Italian literary scholar Craveri draws on fresh archival sources to create a perceptive biography, translated by Andriesse, of Virginia Verasis di Castiglione (1837-1899), a woman of astounding beauty and unfettered ambition. The rebellious, spoiled daughter of Italian aristocrats, by the time she was a teenager, she became increasingly aware of how her beauty could serve her. At 16, hoping to gain independence, she married the Count of Castiglione, a widower who had fallen madly in love with her. The marriage was a disappointment for both: The count, Virginia complained, “had changed into a nagging pedagogue and treated her like a little girl,” while she, the count vented to her father, was volatile, willful, and uncontrollable. Soon pregnant, three months after her son was born, she took a lover, embarking on a flamboyant career as a “serial seductress.” Her conquests included Victor Emmanuel II, Napoleon III, wealthy diplomat Henri de La Tour d’Auvergne, and Prince Giuseppe Poniatowski, an old family friend and the confidant to whom she wrote thousands of letters.

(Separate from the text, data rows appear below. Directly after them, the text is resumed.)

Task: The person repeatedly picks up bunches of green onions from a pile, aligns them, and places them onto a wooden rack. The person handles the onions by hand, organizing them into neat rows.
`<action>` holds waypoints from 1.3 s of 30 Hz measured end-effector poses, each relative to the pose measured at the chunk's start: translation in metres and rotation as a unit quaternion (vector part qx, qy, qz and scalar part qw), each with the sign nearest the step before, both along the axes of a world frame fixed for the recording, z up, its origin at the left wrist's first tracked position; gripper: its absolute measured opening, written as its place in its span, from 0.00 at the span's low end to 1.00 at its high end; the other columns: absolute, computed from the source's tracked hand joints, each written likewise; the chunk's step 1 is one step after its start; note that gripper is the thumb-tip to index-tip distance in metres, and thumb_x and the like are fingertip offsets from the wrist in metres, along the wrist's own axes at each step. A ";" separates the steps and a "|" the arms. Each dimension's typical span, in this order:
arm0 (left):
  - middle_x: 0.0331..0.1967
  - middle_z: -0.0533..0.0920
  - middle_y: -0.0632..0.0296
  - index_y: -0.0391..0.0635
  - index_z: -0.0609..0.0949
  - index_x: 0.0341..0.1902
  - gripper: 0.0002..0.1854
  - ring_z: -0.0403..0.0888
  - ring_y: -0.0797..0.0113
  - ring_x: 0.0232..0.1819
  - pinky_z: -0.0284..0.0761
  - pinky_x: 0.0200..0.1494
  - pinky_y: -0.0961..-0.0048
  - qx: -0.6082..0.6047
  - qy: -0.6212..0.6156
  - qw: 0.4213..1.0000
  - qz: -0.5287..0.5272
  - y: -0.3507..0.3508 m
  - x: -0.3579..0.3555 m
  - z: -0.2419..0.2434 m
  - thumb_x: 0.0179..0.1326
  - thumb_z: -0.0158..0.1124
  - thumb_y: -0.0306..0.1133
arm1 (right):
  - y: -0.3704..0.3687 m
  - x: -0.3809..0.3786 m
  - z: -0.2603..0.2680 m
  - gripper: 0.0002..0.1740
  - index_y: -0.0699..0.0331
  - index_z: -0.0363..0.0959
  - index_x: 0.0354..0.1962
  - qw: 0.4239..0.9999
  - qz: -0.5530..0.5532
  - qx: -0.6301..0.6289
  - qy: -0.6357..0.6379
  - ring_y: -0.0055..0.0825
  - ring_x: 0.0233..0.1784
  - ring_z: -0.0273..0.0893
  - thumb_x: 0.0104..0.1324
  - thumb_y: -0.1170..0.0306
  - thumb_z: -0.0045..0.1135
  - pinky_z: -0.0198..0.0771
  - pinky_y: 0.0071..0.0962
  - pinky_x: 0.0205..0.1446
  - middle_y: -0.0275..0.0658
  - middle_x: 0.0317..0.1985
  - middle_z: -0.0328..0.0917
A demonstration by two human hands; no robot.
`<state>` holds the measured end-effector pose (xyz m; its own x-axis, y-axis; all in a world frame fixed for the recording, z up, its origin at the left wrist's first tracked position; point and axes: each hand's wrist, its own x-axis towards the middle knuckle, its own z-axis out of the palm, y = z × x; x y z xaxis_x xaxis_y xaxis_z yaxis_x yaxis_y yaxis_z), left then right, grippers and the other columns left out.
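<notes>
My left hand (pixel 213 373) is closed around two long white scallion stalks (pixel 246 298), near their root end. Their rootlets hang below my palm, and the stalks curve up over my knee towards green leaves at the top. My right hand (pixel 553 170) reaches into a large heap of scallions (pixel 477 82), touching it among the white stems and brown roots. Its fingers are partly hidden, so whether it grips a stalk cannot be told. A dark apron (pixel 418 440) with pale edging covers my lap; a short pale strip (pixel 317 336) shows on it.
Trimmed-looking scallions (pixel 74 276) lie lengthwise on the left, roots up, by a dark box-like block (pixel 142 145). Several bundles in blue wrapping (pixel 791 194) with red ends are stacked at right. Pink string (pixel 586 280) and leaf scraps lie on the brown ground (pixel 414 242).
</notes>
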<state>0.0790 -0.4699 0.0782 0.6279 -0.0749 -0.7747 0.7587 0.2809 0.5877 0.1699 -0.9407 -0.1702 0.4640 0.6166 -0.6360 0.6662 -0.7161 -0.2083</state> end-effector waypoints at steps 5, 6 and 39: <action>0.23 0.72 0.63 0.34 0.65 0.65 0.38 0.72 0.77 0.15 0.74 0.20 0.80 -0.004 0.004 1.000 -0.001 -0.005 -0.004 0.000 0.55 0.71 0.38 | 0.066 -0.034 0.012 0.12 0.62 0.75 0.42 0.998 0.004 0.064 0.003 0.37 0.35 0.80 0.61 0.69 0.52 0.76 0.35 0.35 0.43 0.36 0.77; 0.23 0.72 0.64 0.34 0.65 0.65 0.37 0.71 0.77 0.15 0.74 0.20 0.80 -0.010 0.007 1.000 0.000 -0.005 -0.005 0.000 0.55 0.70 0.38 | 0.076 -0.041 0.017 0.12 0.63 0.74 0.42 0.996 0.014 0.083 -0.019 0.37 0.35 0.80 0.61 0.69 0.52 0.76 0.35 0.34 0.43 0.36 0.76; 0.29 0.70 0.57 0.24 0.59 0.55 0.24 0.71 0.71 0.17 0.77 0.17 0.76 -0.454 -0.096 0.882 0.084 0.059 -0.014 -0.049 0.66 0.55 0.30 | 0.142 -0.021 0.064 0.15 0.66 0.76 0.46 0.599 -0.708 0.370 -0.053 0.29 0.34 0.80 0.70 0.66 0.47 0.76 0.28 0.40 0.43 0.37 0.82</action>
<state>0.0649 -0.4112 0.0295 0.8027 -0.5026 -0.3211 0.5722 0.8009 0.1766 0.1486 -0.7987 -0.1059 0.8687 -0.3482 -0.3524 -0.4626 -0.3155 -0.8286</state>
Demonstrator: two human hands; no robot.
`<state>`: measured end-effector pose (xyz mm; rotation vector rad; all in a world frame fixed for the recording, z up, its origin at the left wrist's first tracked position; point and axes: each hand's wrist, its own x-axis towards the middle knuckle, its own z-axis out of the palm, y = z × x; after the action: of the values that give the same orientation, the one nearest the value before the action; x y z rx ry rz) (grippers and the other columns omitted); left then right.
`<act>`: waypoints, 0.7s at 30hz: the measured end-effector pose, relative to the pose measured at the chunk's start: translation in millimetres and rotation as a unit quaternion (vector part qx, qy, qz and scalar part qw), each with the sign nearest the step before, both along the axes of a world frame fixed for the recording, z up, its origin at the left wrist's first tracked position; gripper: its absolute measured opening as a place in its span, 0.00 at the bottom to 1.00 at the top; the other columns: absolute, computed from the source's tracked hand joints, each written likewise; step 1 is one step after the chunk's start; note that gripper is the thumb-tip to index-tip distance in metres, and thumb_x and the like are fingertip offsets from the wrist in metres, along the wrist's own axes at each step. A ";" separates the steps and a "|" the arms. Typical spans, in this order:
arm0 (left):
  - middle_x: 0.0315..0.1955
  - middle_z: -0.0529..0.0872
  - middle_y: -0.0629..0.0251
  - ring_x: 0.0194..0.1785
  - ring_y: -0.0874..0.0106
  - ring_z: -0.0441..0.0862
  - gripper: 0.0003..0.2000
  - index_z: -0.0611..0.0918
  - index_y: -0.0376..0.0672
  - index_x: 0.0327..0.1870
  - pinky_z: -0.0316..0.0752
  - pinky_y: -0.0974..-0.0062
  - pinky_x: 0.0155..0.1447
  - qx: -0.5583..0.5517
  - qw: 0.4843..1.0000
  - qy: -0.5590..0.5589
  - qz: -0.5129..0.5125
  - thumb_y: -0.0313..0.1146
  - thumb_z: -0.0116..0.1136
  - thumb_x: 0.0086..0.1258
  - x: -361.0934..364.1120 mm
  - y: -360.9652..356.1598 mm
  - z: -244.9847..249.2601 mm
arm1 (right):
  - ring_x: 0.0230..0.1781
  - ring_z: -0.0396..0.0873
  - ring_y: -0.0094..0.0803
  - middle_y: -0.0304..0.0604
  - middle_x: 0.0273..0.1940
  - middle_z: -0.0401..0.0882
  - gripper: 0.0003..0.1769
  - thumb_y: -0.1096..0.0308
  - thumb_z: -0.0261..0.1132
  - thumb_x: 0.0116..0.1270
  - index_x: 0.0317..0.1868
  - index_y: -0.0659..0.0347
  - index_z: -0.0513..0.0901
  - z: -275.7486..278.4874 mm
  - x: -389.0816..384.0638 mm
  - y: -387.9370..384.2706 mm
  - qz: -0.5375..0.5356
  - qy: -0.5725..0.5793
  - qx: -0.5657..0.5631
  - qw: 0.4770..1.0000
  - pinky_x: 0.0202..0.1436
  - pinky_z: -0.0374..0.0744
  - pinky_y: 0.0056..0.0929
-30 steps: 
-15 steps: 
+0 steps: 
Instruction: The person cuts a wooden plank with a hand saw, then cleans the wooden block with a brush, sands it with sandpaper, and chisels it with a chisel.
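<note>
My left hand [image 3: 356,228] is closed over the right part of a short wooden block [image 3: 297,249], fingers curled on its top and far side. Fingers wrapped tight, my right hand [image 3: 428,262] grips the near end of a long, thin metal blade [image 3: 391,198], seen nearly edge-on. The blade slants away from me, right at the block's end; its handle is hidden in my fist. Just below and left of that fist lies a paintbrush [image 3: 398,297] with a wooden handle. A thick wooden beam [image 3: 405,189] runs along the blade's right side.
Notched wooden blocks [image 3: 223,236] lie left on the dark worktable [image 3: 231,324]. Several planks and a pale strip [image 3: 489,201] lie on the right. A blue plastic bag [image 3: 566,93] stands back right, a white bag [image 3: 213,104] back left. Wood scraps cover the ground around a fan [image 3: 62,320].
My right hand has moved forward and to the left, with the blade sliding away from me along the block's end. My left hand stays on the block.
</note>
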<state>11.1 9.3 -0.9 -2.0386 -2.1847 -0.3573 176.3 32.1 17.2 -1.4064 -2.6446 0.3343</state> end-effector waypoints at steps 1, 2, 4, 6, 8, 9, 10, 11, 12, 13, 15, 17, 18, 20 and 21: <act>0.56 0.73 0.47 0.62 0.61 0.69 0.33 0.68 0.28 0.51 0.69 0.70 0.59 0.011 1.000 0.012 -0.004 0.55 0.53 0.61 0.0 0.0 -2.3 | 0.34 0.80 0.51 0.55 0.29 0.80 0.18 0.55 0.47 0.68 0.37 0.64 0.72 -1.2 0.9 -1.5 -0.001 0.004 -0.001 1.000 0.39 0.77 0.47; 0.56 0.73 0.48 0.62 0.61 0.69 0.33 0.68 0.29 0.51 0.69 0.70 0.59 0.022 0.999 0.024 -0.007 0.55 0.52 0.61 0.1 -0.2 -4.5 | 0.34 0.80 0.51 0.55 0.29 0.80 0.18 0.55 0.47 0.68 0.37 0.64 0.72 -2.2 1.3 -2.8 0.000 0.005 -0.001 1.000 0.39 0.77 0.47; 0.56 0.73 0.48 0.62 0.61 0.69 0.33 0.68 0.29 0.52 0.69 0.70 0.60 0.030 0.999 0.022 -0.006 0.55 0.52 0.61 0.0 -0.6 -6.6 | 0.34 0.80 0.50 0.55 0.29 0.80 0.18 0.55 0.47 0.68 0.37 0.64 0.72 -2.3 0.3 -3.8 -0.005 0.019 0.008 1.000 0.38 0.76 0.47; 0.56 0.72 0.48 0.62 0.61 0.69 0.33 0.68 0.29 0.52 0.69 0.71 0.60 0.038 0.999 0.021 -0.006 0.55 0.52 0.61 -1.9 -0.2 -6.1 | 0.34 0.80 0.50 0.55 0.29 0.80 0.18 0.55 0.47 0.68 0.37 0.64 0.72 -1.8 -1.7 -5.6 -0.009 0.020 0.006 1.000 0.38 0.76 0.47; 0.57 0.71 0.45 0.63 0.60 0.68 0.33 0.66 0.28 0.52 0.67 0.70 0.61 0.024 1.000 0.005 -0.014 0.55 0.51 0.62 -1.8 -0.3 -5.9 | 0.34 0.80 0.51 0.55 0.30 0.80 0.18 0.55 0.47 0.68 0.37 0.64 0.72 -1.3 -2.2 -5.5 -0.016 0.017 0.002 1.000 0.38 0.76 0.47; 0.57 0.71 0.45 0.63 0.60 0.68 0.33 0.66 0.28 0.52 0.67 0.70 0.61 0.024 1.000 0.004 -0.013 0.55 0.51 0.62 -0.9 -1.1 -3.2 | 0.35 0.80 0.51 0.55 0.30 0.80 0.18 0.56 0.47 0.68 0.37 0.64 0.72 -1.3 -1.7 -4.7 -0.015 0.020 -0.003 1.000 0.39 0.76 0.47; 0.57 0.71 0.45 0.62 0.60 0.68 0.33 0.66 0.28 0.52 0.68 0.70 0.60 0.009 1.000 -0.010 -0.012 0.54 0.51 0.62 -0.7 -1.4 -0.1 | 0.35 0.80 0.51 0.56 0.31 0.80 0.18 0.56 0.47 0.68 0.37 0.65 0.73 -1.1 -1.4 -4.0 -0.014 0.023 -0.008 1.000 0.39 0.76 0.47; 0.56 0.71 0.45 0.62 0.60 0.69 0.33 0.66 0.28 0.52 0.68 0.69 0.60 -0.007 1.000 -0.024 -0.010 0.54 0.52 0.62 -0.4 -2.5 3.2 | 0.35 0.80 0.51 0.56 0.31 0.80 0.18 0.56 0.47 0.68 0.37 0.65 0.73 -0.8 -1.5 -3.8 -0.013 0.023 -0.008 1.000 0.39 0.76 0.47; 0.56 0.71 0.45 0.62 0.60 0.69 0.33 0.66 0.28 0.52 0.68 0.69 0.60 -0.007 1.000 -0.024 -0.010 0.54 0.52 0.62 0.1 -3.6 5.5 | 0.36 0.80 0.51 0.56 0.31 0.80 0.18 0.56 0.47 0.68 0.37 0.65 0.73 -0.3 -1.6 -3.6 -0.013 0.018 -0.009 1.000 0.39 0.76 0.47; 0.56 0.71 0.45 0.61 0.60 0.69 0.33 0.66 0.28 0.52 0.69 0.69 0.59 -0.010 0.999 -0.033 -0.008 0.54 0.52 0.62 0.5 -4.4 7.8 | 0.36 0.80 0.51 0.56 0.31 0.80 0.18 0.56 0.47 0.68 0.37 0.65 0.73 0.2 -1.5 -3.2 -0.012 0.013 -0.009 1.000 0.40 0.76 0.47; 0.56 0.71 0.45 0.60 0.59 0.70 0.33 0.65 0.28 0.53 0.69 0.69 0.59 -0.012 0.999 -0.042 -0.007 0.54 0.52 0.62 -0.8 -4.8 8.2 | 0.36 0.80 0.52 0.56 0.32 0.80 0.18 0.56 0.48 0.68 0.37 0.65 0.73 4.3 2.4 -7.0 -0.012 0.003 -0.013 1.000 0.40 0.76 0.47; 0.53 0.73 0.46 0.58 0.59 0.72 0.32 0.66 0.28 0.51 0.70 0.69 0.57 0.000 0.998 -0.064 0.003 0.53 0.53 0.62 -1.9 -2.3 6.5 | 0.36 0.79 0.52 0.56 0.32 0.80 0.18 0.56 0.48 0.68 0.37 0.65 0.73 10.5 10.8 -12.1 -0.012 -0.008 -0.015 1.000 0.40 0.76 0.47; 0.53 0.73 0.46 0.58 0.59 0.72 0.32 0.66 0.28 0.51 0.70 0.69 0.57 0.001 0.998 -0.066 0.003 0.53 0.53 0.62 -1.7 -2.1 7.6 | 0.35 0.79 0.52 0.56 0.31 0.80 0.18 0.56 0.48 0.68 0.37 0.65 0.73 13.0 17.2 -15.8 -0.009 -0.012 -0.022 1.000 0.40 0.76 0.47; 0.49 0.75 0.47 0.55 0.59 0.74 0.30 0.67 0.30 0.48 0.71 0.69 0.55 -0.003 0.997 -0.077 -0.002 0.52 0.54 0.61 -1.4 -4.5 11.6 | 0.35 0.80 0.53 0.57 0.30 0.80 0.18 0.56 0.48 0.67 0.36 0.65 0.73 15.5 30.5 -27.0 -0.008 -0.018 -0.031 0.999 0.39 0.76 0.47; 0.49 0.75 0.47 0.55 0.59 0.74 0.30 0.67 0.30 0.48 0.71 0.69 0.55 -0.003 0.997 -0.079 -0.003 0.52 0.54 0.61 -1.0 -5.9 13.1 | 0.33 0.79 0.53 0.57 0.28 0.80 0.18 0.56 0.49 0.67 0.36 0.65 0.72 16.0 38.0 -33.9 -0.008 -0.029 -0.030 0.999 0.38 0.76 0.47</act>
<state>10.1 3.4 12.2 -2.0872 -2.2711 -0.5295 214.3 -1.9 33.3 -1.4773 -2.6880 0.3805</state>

Like Virginia, Poniatowski was “individualistic, intolerant of rules, in love with success, power, and money.” Craveri follows Virginia’s fortunes amid political upheaval, revolution, war, and intrigue. With a large network of lovers, friends, and acquaintances, and with a talent for manipulation, she proved to be valuable in procuring and transmitting information. Craveri candidly portrays her hedonism, coldness, and arrogance: “If she commanded the stage with the lucidity of a professional actress,” the author writes, “narcissism is likely to have been of the essence.” Narcissism factored into her cruel treatment of her son as well: damning evidence of selfishness that seems pathological.
A richly detailed portrait of a scandalous woman.